> THE TASK:
In the data below, one line contains "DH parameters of" and a later one contains "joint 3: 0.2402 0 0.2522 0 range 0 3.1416". Print both, with every line between them, exactly and alone.
......
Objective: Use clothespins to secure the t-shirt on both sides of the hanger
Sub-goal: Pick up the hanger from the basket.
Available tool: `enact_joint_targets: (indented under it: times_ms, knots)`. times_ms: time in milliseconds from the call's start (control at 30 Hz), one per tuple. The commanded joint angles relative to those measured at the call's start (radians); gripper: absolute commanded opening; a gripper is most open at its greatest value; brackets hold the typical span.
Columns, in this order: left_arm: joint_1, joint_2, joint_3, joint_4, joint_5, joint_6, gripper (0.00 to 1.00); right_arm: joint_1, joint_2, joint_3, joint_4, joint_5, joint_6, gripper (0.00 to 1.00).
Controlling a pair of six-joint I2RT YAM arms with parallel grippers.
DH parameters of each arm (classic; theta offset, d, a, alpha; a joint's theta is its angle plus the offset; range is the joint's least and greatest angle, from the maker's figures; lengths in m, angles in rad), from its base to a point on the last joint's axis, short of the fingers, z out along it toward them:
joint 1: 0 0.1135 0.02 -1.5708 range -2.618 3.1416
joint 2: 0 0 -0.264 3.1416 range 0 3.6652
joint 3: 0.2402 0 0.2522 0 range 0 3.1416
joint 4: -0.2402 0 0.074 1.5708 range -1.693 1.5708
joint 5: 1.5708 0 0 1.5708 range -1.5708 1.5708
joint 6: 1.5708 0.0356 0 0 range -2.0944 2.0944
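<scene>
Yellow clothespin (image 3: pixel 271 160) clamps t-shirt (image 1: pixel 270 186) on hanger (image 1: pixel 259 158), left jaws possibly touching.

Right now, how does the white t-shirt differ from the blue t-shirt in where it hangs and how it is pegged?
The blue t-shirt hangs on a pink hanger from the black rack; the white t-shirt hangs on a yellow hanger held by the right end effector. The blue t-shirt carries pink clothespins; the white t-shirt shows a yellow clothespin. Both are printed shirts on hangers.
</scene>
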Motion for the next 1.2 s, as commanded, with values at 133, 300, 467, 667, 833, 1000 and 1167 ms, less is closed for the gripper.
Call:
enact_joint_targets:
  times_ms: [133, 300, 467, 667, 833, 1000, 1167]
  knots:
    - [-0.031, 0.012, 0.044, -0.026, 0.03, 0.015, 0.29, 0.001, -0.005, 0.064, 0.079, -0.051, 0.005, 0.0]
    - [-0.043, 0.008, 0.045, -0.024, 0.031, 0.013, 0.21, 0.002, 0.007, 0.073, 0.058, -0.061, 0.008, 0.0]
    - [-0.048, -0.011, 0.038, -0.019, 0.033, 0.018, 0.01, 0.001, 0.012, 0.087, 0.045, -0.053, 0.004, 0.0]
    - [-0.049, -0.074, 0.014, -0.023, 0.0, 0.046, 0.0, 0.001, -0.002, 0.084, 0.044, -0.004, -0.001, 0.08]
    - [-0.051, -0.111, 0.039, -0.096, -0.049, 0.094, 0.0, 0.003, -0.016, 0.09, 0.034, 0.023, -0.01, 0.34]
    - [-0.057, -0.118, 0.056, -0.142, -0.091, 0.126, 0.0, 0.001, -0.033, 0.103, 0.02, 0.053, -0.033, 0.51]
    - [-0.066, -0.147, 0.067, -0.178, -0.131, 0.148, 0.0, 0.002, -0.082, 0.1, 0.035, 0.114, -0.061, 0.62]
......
> SOLUTION:
DH parameters of each arm (classic; theta offset, d, a, alpha; a joint's theta is its angle plus the offset; range is the joint's least and greatest angle, from the maker's figures; lengths in m, angles in rad), from its base to a point on the last joint's axis, short of the fingers, z out along it toward them:
joint 1: 0 0.1135 0.02 -1.5708 range -2.618 3.1416
joint 2: 0 0 -0.264 3.1416 range 0 3.6652
joint 3: 0.2402 0 0.2522 0 range 0 3.1416

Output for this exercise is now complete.